:: What you need to do ::
Only the lines below starting at the one containing "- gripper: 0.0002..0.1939" and ending at the one containing "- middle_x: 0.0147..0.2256" belong in the answer, each copied exactly.

:: Stored data ::

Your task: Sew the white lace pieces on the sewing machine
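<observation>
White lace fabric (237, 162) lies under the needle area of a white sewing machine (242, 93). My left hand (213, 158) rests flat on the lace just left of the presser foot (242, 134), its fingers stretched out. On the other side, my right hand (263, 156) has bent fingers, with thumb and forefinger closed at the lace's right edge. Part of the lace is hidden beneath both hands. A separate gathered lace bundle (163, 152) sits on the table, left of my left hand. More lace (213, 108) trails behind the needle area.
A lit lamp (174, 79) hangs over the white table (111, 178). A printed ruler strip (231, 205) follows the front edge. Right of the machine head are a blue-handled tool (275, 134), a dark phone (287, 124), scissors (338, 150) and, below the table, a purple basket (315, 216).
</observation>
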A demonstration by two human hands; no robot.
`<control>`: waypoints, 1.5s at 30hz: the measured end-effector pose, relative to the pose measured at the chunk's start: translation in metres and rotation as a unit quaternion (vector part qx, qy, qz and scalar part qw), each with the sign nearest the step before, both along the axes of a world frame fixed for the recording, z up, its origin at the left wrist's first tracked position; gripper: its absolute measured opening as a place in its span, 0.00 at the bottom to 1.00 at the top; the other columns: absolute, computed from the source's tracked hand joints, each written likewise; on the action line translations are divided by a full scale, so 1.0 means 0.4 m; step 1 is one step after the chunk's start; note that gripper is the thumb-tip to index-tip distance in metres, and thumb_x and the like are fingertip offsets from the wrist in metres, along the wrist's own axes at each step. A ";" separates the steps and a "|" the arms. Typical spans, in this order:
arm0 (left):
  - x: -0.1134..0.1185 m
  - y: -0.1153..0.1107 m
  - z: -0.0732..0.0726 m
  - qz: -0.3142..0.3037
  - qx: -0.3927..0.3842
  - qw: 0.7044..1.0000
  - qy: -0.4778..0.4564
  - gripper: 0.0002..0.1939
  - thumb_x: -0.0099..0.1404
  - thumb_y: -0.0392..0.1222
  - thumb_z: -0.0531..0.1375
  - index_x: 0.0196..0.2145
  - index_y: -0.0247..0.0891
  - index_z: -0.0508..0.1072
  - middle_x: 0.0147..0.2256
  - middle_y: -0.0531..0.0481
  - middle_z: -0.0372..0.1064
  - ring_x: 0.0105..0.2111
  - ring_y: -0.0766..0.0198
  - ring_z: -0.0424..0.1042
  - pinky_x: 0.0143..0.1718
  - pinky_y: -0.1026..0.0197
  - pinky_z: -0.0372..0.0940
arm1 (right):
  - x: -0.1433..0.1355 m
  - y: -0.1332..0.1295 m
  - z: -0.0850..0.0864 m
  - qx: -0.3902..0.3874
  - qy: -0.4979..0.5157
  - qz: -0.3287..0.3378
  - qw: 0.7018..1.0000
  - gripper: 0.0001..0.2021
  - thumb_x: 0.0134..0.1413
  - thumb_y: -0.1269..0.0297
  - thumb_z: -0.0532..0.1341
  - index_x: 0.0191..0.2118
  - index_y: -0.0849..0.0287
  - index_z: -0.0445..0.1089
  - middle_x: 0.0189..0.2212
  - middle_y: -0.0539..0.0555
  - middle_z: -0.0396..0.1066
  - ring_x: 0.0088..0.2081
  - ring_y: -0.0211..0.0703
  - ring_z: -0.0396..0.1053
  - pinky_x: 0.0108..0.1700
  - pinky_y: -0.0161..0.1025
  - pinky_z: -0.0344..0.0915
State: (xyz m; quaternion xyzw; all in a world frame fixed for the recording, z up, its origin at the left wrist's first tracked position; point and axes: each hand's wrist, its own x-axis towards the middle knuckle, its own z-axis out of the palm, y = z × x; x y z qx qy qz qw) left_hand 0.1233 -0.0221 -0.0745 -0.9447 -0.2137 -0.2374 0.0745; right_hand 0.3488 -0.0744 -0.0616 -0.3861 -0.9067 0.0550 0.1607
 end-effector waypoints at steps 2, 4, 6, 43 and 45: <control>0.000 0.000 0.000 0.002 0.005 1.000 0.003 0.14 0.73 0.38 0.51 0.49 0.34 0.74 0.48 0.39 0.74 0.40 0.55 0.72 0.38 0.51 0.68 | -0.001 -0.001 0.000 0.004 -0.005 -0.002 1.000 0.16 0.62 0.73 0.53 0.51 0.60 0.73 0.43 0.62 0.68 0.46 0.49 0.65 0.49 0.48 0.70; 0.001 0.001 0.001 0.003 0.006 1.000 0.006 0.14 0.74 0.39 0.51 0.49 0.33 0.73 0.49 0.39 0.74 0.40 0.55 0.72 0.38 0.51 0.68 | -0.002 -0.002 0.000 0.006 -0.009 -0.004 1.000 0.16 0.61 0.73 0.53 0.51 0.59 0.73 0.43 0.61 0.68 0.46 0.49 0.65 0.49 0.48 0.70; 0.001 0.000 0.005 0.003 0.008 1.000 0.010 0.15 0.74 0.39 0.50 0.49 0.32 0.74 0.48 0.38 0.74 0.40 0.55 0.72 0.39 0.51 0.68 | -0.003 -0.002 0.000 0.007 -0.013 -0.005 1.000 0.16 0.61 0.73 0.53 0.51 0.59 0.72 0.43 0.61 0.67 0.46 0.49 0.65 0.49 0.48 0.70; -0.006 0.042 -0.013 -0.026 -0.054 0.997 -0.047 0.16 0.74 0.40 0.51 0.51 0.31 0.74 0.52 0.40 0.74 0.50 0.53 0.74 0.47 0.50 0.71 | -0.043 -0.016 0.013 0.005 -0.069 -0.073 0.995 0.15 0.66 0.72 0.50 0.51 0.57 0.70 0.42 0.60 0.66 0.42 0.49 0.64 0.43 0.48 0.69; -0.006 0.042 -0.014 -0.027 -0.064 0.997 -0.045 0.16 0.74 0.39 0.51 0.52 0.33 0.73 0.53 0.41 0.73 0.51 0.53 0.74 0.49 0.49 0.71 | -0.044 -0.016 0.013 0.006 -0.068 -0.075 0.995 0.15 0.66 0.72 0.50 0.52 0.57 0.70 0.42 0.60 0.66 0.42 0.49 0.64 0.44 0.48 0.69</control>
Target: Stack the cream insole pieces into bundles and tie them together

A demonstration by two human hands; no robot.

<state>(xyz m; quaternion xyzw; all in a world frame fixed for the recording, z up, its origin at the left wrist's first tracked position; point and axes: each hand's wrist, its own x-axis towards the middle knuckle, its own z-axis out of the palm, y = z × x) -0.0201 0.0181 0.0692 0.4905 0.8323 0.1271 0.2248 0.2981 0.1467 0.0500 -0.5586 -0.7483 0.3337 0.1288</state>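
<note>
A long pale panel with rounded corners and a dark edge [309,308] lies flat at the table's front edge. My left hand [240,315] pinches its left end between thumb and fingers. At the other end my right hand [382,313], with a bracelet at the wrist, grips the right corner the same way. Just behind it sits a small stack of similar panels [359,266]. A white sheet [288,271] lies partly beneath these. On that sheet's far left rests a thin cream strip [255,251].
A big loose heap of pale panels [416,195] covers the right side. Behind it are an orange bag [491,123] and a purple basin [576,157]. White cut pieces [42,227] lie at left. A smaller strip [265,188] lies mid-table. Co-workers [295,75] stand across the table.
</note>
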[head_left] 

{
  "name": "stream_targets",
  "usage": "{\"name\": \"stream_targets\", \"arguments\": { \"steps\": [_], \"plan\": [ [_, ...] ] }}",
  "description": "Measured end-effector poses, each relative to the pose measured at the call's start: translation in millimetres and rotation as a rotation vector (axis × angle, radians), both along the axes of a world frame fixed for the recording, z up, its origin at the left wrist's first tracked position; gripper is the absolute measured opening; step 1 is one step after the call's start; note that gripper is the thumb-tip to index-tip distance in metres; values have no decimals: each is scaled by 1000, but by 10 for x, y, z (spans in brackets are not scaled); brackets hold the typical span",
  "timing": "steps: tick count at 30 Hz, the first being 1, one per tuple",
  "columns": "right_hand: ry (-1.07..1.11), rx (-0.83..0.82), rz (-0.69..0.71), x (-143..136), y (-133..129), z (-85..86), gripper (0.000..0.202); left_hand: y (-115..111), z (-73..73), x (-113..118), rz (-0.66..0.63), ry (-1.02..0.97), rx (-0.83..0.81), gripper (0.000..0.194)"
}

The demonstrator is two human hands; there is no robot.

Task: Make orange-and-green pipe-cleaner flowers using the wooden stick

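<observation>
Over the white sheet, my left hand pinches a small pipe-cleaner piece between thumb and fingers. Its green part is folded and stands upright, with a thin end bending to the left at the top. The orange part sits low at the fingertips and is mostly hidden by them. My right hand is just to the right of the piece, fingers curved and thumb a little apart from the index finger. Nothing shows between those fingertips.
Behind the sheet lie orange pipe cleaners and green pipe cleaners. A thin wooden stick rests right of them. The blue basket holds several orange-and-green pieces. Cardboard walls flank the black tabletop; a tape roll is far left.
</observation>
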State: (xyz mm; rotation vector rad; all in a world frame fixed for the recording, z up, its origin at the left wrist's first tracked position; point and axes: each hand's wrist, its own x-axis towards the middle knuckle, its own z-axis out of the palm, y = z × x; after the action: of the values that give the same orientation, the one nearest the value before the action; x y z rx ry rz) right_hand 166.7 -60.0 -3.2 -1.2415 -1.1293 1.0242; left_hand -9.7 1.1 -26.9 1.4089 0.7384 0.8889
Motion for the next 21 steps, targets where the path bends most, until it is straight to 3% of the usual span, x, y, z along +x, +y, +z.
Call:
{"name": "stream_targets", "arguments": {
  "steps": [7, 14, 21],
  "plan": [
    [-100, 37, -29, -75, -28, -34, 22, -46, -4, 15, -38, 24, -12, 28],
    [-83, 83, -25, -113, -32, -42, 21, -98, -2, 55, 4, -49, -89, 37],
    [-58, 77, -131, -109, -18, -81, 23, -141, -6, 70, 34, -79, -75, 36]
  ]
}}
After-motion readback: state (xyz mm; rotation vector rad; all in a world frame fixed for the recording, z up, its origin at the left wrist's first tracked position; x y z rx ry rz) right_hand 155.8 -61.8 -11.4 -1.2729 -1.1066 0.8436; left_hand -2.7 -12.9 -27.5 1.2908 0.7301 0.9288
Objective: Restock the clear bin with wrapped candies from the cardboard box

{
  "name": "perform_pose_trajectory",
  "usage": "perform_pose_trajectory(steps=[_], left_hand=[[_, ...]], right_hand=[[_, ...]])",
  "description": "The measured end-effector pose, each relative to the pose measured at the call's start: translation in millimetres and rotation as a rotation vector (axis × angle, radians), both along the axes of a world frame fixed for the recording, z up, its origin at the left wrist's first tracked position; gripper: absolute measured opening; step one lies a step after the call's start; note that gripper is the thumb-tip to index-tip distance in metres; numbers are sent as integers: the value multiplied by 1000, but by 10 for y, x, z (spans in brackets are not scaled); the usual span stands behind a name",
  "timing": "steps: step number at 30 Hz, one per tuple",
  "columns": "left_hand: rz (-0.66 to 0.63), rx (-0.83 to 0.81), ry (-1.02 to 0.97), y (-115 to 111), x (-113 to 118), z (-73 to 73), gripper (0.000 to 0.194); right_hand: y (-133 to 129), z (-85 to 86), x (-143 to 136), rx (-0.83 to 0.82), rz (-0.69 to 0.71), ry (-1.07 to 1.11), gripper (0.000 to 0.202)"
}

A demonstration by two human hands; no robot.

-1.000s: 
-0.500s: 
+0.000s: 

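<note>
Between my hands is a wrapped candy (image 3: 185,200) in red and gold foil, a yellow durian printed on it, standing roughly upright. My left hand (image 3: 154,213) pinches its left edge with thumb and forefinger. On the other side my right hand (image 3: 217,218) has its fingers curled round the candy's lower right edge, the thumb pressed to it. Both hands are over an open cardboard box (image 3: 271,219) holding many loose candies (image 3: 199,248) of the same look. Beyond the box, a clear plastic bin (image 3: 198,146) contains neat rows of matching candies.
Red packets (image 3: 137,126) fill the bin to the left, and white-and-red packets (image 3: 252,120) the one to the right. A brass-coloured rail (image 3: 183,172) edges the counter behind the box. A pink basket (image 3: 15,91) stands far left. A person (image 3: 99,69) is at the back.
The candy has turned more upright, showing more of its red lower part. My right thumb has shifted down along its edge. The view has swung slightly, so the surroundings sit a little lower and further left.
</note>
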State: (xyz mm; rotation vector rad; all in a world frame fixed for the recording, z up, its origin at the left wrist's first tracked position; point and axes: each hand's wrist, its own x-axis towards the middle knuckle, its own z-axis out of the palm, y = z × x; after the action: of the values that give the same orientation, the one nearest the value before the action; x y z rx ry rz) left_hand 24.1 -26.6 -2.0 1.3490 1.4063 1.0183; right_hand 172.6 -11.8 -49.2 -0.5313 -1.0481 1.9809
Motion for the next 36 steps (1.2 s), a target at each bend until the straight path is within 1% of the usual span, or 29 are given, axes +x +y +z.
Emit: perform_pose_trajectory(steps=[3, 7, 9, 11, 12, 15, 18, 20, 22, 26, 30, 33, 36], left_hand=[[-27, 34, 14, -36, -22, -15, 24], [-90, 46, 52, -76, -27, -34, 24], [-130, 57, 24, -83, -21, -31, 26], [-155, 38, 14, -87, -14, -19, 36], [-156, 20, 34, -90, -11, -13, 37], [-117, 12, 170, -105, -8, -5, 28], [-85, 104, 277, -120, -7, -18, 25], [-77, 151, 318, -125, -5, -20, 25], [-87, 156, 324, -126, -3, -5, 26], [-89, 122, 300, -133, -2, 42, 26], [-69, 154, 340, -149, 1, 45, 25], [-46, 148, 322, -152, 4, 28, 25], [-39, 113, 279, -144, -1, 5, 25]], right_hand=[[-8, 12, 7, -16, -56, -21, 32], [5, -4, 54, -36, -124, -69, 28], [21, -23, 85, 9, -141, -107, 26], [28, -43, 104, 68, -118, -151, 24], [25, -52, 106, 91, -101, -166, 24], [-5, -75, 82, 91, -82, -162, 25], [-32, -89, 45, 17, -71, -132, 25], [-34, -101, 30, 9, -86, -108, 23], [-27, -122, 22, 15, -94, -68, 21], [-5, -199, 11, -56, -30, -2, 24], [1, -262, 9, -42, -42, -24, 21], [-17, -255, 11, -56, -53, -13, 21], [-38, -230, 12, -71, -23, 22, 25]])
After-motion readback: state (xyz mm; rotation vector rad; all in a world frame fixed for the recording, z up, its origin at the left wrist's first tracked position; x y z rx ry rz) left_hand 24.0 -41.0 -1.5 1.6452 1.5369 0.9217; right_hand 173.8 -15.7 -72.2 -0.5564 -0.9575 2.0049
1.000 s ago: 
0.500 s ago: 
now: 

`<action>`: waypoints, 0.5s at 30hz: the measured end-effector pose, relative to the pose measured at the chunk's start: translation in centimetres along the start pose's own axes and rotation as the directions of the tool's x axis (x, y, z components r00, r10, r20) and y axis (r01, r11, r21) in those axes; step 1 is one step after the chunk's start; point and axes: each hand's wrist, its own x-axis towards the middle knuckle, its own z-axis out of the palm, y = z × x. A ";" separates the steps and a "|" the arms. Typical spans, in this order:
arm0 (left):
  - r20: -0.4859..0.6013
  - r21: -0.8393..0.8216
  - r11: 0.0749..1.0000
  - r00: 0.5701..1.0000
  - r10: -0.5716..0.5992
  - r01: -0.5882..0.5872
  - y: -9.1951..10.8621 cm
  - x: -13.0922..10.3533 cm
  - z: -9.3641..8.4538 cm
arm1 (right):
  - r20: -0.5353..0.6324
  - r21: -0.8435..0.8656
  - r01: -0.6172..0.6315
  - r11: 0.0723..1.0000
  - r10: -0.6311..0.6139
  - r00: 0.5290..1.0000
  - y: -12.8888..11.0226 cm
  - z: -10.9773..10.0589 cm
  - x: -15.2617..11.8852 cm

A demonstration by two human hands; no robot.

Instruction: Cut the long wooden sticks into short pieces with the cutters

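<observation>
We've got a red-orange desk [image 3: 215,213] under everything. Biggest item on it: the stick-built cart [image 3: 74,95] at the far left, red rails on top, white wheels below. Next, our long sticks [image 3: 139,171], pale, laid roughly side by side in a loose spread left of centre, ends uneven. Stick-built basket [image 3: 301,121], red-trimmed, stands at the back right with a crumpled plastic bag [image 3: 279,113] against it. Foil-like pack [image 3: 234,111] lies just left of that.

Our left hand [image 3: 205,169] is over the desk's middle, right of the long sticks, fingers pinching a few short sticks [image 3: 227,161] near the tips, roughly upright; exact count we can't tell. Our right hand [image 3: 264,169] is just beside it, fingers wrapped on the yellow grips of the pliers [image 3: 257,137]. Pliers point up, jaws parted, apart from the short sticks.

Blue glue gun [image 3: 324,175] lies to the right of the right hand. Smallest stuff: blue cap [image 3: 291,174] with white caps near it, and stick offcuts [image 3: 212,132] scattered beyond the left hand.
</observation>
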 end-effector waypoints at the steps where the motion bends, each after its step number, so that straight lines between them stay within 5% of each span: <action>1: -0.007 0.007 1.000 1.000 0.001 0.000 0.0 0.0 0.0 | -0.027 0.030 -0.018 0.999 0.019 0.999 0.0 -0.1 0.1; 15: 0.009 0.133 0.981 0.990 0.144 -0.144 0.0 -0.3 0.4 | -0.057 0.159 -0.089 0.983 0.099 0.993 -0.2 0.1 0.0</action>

:: Task response ::
  - gripper: 0.0002..0.1939
  - thumb_x: -0.0099..0.1404
  - thumb_y: -0.0392..0.1222
  - thumb_z: -0.0531..0.1375
  - index_x: 0.0196..0.2145
  - index_y: -0.0247..0.0891
  - index_z: -0.0508..0.1072
  - middle_x: 0.0147..0.2256

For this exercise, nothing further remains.